** Raw data follows **

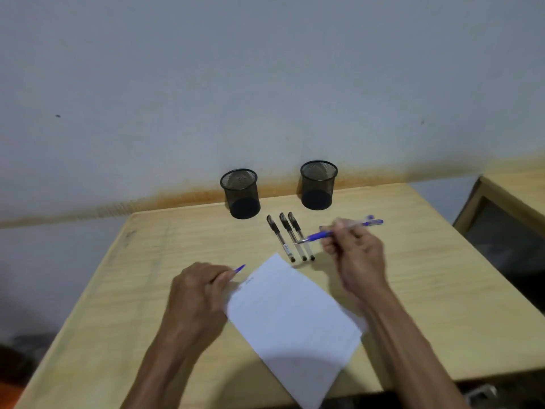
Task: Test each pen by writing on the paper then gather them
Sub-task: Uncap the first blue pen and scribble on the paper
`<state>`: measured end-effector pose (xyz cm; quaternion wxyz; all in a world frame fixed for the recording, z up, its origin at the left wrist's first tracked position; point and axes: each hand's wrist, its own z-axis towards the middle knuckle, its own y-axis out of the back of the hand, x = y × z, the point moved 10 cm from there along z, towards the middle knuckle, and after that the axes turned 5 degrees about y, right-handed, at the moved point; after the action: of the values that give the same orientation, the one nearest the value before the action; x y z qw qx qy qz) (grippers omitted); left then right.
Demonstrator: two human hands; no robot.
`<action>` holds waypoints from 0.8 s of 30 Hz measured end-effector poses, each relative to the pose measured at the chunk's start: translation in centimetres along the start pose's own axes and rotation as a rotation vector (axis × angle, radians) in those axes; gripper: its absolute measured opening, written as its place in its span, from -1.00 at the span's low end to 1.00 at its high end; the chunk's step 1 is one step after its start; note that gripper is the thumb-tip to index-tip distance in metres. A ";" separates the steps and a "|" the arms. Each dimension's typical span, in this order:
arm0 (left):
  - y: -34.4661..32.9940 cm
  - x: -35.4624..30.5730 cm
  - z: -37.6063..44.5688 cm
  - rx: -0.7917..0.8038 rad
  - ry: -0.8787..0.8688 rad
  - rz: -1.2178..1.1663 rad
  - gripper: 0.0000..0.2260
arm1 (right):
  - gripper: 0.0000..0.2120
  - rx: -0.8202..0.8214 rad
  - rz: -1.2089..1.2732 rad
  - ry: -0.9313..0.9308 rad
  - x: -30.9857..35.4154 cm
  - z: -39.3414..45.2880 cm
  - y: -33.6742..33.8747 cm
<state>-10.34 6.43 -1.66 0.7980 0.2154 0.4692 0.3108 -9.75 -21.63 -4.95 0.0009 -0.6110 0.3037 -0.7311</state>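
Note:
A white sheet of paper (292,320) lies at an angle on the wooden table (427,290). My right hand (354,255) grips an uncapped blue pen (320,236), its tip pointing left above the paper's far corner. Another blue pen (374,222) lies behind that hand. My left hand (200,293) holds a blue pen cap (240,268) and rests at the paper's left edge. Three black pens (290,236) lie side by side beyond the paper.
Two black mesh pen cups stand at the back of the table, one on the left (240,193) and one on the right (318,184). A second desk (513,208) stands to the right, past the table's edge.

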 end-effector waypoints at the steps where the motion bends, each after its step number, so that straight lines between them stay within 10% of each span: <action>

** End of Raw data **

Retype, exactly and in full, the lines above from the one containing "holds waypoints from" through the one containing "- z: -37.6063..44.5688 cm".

`<action>` holds waypoints from 0.8 s of 30 Hz measured end-effector poses, each relative to the pose measured at the chunk's start: translation in centimetres along the start pose's own axes and rotation as a rotation vector (axis × angle, radians) in those axes; gripper: its absolute measured opening, written as its place in its span, from -1.00 at the span's low end to 1.00 at its high end; the chunk's step 1 is one step after its start; note that gripper is the thumb-tip to index-tip distance in metres. A ";" separates the steps and a "|" the arms. Each dimension's typical span, in this order:
arm0 (left):
  - y: -34.4661..32.9940 cm
  - x: -35.4624..30.5730 cm
  - z: -37.6063..44.5688 cm

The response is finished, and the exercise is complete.